**Task prompt**
Retype exactly the lines from the one containing "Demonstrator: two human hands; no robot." through the last line of the records below, including both, and leave out any pictures.

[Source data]
"""

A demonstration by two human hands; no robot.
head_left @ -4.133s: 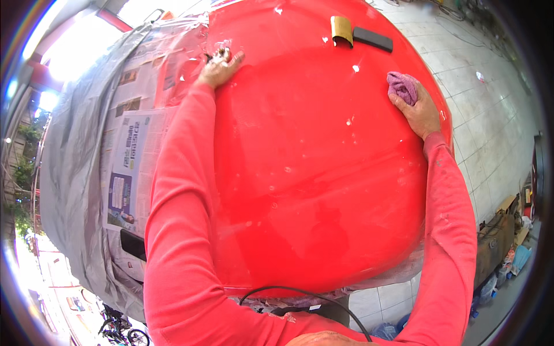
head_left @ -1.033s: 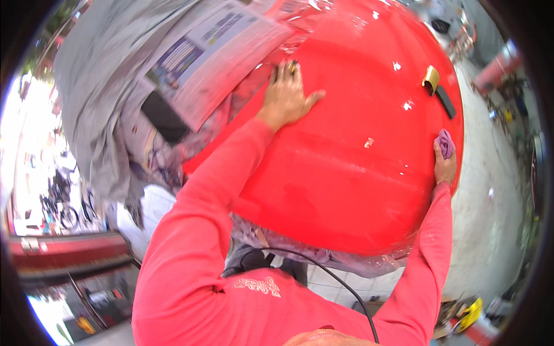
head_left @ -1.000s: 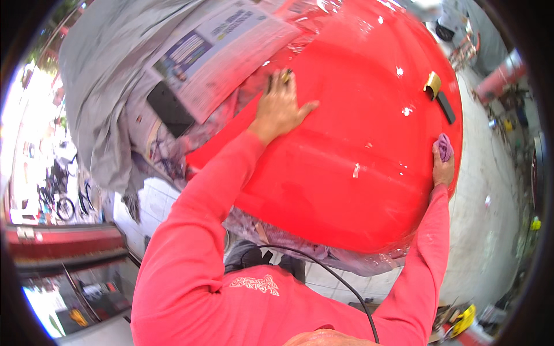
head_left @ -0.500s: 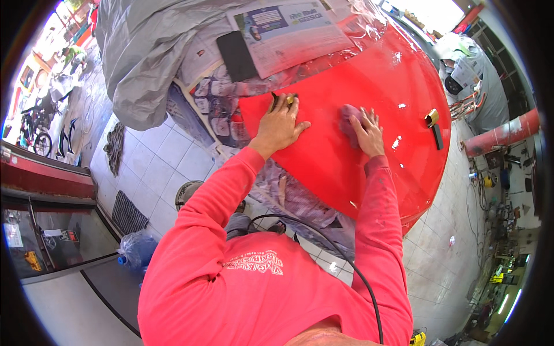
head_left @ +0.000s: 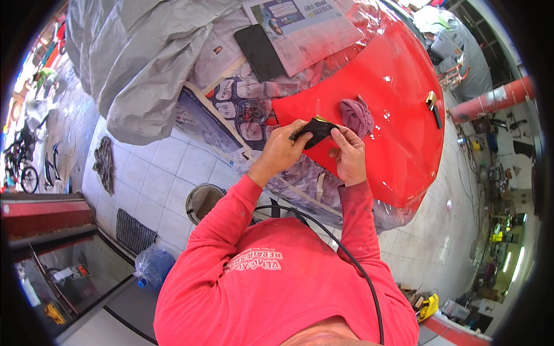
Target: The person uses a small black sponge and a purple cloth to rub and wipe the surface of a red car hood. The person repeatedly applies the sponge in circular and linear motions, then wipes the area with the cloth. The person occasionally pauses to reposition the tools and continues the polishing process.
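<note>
Between my hands, over the near edge of a red car hood (head_left: pixel 398 158), is a folded piece of black sandpaper (head_left: pixel 317 132) with a gold-coloured edge. My left hand (head_left: pixel 281 149) pinches its left end. The fingertips of my right hand (head_left: pixel 351 158) grip the right end. Just beyond my right hand, a crumpled purple rag (head_left: pixel 357 117) lies on the wet red paint, touched by neither hand. Farther right on the hood rests a small black strip with a gold-coloured piece (head_left: pixel 433 106) at its end.
Newspaper (head_left: pixel 311 34) and a black phone (head_left: pixel 259 52) lie beyond the hood's left edge, beside a grey cover (head_left: pixel 144 75). A bucket (head_left: pixel 205 203) stands on the tiles near my legs. A black hose (head_left: pixel 358 265) crosses my front. At right is a red post (head_left: pixel 490 99).
My right hand has let go of the purple rag, leaving it on the hood. Both hands have drawn nearer and together, now holding the sandpaper that was under my left hand.
</note>
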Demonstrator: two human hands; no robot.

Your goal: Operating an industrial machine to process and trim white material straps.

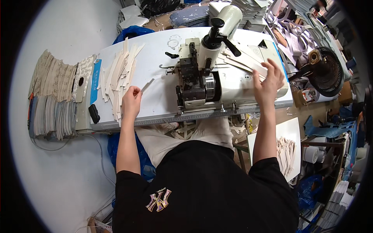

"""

**Answer to this exercise**
Demonstrator: two human hands; no robot.

Your goal: Operating an industrial machine to process and trim white material straps.

Now the exercise is complete.